*WORK INSTRUCTIONS:*
Of the material below, the lines to be retyped are those from the line containing "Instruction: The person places" through the line containing "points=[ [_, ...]", inclusive; reproduce them exactly.

*RECORDS FOR THE TASK:*

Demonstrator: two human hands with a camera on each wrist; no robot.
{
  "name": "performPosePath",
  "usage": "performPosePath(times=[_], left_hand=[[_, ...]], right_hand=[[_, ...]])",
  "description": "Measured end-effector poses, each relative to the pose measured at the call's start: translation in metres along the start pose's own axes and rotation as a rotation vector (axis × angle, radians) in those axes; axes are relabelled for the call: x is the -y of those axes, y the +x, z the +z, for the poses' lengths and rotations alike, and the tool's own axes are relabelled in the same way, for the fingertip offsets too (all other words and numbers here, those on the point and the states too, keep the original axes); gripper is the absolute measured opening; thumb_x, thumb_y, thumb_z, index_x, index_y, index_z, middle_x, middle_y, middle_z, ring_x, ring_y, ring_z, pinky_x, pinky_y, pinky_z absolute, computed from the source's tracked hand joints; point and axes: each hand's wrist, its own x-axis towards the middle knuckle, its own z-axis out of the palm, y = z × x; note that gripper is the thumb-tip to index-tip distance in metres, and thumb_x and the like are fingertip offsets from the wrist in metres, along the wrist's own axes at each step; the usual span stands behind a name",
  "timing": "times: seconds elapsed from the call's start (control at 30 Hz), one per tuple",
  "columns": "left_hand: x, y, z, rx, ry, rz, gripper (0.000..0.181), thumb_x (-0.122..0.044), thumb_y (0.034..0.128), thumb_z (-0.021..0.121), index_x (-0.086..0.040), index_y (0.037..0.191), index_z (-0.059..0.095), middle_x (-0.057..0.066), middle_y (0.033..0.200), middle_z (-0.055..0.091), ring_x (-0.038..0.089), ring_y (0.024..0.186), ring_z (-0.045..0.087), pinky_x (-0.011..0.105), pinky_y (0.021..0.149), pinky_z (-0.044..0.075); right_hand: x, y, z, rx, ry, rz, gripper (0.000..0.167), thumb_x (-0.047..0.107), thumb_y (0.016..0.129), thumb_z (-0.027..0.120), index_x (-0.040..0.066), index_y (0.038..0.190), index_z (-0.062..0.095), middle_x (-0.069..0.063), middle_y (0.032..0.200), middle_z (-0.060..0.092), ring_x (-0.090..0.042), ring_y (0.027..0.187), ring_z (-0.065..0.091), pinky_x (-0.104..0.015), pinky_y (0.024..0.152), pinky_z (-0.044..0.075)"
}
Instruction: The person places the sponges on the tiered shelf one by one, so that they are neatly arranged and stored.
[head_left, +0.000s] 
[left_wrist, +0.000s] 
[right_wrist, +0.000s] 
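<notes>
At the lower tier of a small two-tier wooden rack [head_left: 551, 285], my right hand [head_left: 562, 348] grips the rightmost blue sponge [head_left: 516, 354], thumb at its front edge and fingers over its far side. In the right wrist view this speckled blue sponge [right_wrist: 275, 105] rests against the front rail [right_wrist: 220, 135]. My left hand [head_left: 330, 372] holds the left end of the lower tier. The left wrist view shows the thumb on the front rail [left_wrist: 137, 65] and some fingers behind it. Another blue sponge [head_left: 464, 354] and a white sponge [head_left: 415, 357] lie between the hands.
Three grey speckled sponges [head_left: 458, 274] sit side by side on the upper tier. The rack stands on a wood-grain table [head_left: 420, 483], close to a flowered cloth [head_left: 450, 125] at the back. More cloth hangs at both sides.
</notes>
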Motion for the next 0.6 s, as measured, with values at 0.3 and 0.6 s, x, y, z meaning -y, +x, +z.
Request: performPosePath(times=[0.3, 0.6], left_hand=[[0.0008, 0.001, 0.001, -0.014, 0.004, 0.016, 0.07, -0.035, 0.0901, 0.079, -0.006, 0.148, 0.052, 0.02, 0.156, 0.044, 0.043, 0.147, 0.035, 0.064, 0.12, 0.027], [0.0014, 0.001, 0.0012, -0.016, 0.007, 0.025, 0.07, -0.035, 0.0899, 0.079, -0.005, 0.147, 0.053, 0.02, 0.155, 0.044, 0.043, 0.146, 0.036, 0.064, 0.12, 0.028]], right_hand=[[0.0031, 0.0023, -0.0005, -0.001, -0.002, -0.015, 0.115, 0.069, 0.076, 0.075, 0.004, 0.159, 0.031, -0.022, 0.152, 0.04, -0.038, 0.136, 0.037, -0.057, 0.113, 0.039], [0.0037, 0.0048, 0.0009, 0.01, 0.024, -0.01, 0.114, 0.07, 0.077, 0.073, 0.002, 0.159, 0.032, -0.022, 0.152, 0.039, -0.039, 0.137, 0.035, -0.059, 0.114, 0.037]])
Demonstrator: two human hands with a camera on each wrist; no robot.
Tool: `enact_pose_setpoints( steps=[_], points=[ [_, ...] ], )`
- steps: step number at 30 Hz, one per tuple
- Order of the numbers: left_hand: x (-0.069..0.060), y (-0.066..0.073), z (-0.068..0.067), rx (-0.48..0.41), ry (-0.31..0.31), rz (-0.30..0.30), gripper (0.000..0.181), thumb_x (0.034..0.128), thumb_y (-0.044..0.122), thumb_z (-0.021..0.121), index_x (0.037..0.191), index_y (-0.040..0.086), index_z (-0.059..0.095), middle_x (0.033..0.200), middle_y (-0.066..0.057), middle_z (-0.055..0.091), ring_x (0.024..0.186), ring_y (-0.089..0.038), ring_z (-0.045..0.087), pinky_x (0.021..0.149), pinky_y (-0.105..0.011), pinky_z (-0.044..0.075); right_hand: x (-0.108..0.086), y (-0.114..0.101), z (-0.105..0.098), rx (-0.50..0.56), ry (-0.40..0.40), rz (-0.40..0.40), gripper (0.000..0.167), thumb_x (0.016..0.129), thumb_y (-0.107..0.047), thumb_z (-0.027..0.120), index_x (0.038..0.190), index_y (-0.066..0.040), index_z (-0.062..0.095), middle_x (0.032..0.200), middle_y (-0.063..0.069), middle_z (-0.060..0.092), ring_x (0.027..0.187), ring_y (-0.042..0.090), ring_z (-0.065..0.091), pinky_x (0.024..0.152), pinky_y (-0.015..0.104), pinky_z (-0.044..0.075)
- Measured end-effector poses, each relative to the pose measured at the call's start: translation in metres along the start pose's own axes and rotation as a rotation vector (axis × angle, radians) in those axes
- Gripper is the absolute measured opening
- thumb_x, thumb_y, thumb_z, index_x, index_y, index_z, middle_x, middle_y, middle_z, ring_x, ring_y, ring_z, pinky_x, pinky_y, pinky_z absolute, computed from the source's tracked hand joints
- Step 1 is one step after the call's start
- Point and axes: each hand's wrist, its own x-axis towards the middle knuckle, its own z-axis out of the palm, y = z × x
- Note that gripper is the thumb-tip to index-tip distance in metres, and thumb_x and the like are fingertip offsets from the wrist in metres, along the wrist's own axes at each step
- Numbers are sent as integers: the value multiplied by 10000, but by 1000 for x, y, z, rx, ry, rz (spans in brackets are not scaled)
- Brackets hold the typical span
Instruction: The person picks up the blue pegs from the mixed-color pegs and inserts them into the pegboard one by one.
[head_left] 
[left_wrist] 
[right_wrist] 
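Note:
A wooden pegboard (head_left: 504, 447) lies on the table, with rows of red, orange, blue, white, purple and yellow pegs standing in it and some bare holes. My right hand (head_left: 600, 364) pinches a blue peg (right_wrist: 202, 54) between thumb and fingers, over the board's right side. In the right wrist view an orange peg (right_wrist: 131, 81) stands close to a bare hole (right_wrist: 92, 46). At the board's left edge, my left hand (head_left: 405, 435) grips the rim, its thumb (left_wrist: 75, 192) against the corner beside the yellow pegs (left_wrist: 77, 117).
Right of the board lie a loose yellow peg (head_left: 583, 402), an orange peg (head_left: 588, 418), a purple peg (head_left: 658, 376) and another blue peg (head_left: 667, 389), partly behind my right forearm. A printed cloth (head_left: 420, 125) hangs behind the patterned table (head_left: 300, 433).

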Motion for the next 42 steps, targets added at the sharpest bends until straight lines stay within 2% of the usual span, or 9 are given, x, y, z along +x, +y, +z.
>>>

*EXERCISE OUTPUT:*
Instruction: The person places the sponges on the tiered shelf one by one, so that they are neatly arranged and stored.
[head_left, +0.000s] 
[left_wrist, +0.000s] 
[right_wrist, +0.000s] 
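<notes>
At the lower tier of a small two-tier wooden rack [head_left: 551, 285], my right hand [head_left: 562, 348] grips the rightmost blue sponge [head_left: 516, 354], thumb at its front edge and fingers over its far side. In the right wrist view this speckled blue sponge [right_wrist: 275, 105] rests against the front rail [right_wrist: 220, 135]. My left hand [head_left: 330, 372] holds the left end of the lower tier. The left wrist view shows the thumb on the front rail [left_wrist: 137, 65] and some fingers behind it. Another blue sponge [head_left: 464, 354] and a white sponge [head_left: 415, 357] lie between the hands.
Three grey speckled sponges [head_left: 458, 274] sit side by side on the upper tier. The rack stands on a wood-grain table [head_left: 420, 483], close to a flowered cloth [head_left: 450, 125] at the back. More cloth hangs at both sides.
</notes>
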Motion for the next 0.6 s, as measured, with values at 0.3 and 0.6 s, x, y, z meaning -y, +x, +z.
Request: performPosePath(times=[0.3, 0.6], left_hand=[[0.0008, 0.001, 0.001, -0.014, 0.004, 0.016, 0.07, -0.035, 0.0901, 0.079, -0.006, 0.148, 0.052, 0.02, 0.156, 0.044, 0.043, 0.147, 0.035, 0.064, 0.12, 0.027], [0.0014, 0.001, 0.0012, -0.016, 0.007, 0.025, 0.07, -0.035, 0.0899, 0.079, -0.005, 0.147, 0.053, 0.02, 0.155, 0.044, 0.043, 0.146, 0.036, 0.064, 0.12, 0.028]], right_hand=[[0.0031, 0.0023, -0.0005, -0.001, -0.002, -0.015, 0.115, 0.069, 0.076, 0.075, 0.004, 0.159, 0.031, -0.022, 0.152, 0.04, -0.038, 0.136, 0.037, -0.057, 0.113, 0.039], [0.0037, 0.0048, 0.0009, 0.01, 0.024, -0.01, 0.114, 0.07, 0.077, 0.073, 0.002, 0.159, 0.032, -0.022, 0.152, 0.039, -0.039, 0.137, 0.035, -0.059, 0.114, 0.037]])
Demonstrator: two human hands with a camera on each wrist; no robot.
Tool: `enact_pose_setpoints( steps=[_], points=[ [_, ...] ], )`

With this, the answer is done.